The grizzly tale from settler life, first told in the Waranga Chronicle, is one of many snake-related yarns the central Victorian man includes in his book, Grass-seeds and Thistles.
But what might seem grim or even trivial anecdotes were, in fact, a reflection of the people’s life and times, stories that deserved preservation, Mr McLean said.
“I reckon all local history is important because if it is not recorded, it is lost forever,” he explained.
“These tiny, tiny farming districts, if these are not recorded, what are our grandchildren going to know?
“What are their grandchildren going to know going to know?”
While national and international histories were taught in schools, the experiences of people living in rural areas were not passed on through the education system, he said.

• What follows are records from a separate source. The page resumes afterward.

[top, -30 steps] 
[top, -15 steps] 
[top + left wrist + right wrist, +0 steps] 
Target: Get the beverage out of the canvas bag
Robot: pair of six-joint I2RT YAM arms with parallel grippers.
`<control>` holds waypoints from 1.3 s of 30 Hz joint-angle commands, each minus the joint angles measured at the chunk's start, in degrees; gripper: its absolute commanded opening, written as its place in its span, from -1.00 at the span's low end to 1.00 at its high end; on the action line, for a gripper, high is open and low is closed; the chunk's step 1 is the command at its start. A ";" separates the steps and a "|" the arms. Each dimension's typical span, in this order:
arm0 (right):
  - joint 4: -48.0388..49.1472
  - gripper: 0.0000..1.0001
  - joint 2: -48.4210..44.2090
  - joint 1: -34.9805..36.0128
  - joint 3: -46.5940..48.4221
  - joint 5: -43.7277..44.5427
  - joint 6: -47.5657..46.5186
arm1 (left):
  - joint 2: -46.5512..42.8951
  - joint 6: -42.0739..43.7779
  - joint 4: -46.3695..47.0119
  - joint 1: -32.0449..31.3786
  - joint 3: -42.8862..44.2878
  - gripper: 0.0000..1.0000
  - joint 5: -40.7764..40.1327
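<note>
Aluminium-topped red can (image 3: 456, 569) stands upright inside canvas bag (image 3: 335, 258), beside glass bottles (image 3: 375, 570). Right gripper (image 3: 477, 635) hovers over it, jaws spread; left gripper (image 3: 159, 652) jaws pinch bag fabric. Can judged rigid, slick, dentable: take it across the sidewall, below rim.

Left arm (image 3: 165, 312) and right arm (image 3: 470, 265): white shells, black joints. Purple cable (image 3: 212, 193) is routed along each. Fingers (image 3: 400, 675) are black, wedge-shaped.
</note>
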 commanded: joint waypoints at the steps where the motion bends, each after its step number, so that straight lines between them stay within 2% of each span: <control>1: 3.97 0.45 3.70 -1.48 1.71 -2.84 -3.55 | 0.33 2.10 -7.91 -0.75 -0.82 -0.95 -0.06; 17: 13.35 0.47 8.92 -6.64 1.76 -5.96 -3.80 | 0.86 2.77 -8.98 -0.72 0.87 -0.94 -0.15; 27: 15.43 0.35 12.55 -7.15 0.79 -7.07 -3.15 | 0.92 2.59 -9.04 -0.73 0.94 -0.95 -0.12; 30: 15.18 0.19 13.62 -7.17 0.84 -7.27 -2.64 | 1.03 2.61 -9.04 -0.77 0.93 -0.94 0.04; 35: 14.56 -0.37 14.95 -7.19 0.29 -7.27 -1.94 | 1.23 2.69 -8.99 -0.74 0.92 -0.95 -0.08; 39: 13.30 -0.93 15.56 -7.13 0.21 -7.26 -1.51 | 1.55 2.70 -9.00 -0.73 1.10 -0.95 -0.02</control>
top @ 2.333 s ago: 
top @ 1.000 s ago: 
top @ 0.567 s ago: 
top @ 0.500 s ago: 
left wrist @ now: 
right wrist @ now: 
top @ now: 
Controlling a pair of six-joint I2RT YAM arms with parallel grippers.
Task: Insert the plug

But Mr McLean believed even those students who showed no interest in the subject at school became taken in later life by local history.
“I think its an age thing, it’s an interest in being connected to local area.”
The 61-year-old man’s fascination with the past began as a young man living in Moora and it was an interest that eventually saw him teach history to high school students.
He has already published a collection of century-old mysteries that occurred in Rushworth.
But the past is not all doom and gloom, Mr McLean promised, with stories of Sunday school picnics and weekend sporting events reminding readers of a simpler, more enviable time.
“Fancy loading up a horse and cart, and 20 footballers, in July and August, being wrapped in blankets and a tarpaulin, all to play on a muddy paddock,” he said.
“The reaction from people who read the book is one of remark: how much more difficult, but how simpler and how much more enjoyable, would some of those sporting events have been 120 years ago?”
Grass-seeds and Thistles is available from the Colbinabbin General Store and Rushworth Gift and Variety.